In the coverage action, the insurer moved for summary judgment, arguing that the policy’s “insured status” and “business enterprise” exclusions barred coverage because the claims arose from the insured attorney’s capacity or status as a member and owner of the defaulting company, and from his acts or omissions on the company’s behalf.  The trial court disagreed and granted plaintiffs’ cross motion, holding that the insurer breached its duty to defend the insured attorney, and was obligated to pay the judgment against him up to the policy’s limit. The trial court dismissed the bad faith claims. 

The Appellate Division, First Department, affirmed both rulings, with two judges dissenting on the basis that issues of fact existed regarding the exclusions’ application.

The Court of Appeals affirmed the Appellate Division’s ruling without addressing whether the exclusions applied.  Instead, the court held that by breaching its duty to defend the insured attorney, the malpractice insurer “lost its right to rely on these exclusions in litigation over its indemnity obligation.”

Previously, the Court of Appeals’ holding in Lang v. Hanover Insurance Company, provided the standard: “[H]aving chosen not to participate in the underlying lawsuit, the insurance carrier may litigate only the validity of its disclaimer and cannot challenge the liability or damages determination underlying the judgment.”  3 N.Y. 3d 350, 356 (2004).  The holding in K2 Investments Group is an apparent expansion of this standard because the court has held that: “If the disclaimer is found bad, the insurance company must indemnify its insured for the resulting judgment, even if policy exclusions would otherwise have negated the duty to indemnify.”

The K2 Investment Group court left open at least one possible exception to its ruling, where indemnification of an insured is against public policy.  In Hough v. USAA Casualty, the First Department recently held that an insurer’s breach of its duty to defend does not preclude it from denying coverage for indemnity where the insured intentionally injured the underlying plaintiff. 93 A.D. 3d 405 (1st Dept. 2012).  The K2 Investment Group court stated that the Hough decision can be justified on public policy grounds, but that such grounds did not exist in the instant matter.
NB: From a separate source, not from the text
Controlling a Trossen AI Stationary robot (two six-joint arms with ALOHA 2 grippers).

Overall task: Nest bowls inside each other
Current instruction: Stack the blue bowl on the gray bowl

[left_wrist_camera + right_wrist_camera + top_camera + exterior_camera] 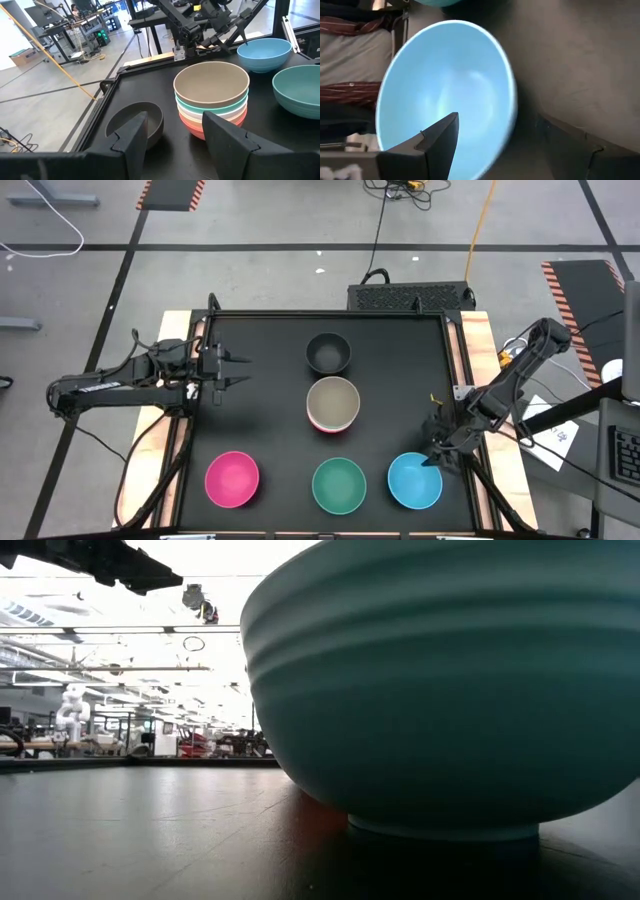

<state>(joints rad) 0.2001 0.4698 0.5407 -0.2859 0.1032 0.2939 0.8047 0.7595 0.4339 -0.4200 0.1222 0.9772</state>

The court also affirmed the dismissal of the bad faith claims.  Noting that the insurer rejected a settlement offer within the policy’s limits, the court held that nothing on the record suggested that the insurer “engaged in a pattern of behavior evincing a conscious or knowing indifference to the probability that an insured would be held personally accountable for a large judgment if a settlement offer within the policy limits were not accepted.”

In K2 Investment Group, the court appears to have awarded extracontractual damages – loss of reliance on policy exclusions – without a finding of bad faith. It remains to be seen how broadly New York courts will apply this new rule, which was formed without express consideration of longstanding precedent.1 We will watch for whether the K2 Investment Group decision leads to a motion to reargue.



DISCLAIMER: Because of the generality of this update, the information provided herein may not be applicable in all situations and should not be acted upon without specific legal advice based on particular situations.